Yo no sé, no. Todos o casi todos los varones de la cuadra sabíamos que ese año sería el fin de los cortos. Y digo casi todos porque Josecito tenía un par de años menos, aunque él decía que sólo eran un año y medio. Además, todos, incluyendo a las pibas, sabíamos que febrero era el más corto de todos los meses y había que aprovecharlo al máximo, como si febrero no tuviera 28 (o a veces 29) sino apenas cuatro días, como el carnaval, o a lo sumo ocho, contando el pre carnaval.

Al otro año, con Pedro tendríamos ocho años y a la Anastasio Escudero iríamos sin los cortos y en un viaje corto, porque por lo menos en el 53 uno no terminaba de acomodarse que ya se tenía que bajar, según rezongaba Silvia, una vecina que hacía el viaje con nosotros. Con Pedro nos hacíamos los lindos arriba de ese bondi, más cuando veíamos que también estaban unas pibas que eran de Carlos Casado. Pero siempre igual, como mucho tema de conversación no teníamos, a cien metros de bajarnos las pibas ya se habían aburrido de nuestros comentarios sobre “el cortito de Martín” (famoso golpe de Karadagian).

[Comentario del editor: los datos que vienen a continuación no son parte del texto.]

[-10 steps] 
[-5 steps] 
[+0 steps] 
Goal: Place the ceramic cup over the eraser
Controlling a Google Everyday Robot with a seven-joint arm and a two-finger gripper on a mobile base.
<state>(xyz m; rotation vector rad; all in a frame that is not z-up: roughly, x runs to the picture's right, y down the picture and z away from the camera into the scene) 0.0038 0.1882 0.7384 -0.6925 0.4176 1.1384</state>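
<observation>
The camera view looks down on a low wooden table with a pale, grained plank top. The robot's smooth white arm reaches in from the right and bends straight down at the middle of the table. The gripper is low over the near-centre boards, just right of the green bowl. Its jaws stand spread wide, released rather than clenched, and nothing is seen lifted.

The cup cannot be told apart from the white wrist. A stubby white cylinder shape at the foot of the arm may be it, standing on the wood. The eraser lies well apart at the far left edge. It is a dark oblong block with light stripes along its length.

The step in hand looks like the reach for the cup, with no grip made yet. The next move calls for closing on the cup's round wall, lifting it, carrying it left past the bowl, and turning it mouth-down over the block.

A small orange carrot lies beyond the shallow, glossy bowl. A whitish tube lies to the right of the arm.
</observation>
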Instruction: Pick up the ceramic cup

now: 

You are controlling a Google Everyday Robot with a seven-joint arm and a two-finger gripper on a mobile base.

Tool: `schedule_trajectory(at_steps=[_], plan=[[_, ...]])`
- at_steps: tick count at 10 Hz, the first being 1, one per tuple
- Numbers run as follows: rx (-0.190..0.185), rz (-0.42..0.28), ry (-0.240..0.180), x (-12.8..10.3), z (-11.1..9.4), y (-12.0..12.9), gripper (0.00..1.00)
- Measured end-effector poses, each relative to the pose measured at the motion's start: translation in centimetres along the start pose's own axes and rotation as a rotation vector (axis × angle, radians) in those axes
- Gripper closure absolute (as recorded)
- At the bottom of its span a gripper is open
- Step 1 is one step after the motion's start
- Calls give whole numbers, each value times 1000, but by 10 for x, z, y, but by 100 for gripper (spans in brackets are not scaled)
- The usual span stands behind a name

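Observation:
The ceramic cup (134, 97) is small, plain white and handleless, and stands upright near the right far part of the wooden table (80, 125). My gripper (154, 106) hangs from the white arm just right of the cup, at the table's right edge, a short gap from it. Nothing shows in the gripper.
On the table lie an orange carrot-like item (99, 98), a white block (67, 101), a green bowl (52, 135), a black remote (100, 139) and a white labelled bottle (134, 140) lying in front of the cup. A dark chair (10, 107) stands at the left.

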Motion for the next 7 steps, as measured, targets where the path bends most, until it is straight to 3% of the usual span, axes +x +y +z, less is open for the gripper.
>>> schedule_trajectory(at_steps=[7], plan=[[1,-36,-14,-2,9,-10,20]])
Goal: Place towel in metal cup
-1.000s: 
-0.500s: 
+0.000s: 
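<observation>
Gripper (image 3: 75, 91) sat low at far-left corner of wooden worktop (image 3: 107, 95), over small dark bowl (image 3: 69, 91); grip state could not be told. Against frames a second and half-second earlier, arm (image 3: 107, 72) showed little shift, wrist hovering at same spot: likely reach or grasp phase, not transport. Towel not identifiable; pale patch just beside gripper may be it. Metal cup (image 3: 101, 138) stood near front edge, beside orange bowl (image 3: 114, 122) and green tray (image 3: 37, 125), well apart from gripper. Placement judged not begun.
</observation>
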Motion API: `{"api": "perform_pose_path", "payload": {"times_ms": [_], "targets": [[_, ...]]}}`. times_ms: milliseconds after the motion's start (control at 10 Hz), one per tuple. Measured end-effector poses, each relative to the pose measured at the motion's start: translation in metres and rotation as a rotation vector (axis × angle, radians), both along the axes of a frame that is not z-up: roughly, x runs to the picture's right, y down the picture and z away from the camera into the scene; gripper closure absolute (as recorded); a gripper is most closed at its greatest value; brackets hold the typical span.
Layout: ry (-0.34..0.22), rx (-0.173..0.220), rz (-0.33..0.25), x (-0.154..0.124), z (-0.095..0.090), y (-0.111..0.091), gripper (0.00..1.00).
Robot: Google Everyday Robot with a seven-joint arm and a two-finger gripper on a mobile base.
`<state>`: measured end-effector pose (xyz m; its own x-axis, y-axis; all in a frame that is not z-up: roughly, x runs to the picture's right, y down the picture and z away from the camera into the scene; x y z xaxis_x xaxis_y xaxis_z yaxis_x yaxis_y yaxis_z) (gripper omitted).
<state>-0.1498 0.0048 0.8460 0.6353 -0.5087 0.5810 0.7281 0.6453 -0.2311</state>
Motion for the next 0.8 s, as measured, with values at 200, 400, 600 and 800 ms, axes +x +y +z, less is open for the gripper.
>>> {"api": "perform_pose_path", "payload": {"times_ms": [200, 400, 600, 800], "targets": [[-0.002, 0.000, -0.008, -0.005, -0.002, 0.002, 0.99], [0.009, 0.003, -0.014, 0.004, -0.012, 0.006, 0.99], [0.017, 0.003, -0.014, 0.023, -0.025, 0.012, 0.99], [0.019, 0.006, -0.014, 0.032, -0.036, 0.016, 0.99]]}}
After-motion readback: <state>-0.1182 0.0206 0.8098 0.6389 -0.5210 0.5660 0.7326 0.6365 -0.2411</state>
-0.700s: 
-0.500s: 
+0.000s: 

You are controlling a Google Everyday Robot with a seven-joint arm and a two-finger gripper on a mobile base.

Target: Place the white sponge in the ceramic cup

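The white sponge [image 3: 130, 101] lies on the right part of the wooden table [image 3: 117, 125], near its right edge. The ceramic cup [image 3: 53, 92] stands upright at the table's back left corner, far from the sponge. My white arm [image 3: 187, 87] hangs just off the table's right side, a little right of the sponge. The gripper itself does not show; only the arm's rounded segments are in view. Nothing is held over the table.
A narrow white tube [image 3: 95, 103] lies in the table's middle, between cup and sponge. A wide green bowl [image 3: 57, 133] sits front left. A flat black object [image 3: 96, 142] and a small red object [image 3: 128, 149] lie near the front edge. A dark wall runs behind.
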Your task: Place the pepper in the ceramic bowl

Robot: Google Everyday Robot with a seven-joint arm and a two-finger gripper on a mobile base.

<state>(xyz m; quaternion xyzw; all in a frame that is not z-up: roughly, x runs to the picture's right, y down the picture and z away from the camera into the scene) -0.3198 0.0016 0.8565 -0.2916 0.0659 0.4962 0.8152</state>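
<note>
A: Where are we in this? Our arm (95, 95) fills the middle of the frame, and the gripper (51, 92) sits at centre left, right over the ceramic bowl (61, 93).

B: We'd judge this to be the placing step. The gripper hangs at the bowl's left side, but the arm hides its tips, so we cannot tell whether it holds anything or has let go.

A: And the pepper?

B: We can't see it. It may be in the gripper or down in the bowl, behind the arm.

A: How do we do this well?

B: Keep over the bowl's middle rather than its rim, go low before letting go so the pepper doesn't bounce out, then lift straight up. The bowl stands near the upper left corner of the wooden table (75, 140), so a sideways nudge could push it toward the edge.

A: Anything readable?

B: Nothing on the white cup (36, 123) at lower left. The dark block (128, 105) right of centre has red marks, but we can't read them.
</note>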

A la vuelta del colegio, cuando volvíamos caminando rodeando la fábrica en el último tramo por Acevedo, lejos de la vista de las pibas, lo que eran cortos eran los juegos a la bolis. Ya teníamos casi 12 y con Pedro no las podíamos abandonar y siempre llevábamos un acerito y tres japos. Cuando no hacíamos unos tiritos, aún con una superficie no apta, era como si algo nos faltara. Y más sin los cortos, porque una cosa era que tu vieja te viera con la rodilla raspada y con tierra, y otra cosa era el pitucón del Far West manchado con brea o rayado por la escoria. Volviendo a febrero, Pedro una vez me dijo: “No suframos por la ansiedad de lo corto que es este mes”, apuntando con el dedo al segundo mes del año en un pequeño almanaque. Almanaque que se había “hecho” en un descuido de don José, el peluquero de Vera Mujica que le dejaba el pelo cortito, y que tenía una foto de una joven con una pollera muy cortita. Pedro, en ese momento, dijo: “El mes de febrero no lo tenemos que pensar como de 28 o 29 días, sino que termina cuando comiencen las clases. Y como en ese tiempo nunca las clases comenzaban la primera semana de marzo, desde ese día tratábamos de convencer a los demás de la nueva duración de febrero.

Al principio nos decían que febrero era corto y nada más, hasta que en un partido en el Trébol (canchita linda, siempre o casi siempre con césped) entró uno a jugar para nosotros y antes de jugar el pibe se presentó: “Miren, soy más grande que ustedes, tengo casi 18, pero soy bajito. No me digan Petiso, ya vengo con el apodo de Cortito”. En un centro alto que tiró el 7 nuestro y que sólo la podían cabecear Messiano Perfumo o Menéndez (el de Boca) apareció el corto, como de 9, se elevó y le pegó un frentazo hacía abajo, a la ratonera. Pedro, después de gritar el gol y en pleno abrazo, nos dijo: “¿Vieron?, así tenemos que pensar a febrero”.

Cuando nos refrescamos con la manguera de la vecina de Centeno y Cafferata antes de encarar para el kiosco, Pedro sacó el pequeño almanaque aquel de la peluquería y nos pareció que la pollera de la chica ya no era tan corta. Miró los meses, hizo unos cálculos y nos dijo: “Este año, febrero tendrá en forma oficial 29 días, pero para nosotros serán más, muchos más”. Y todos le creímos.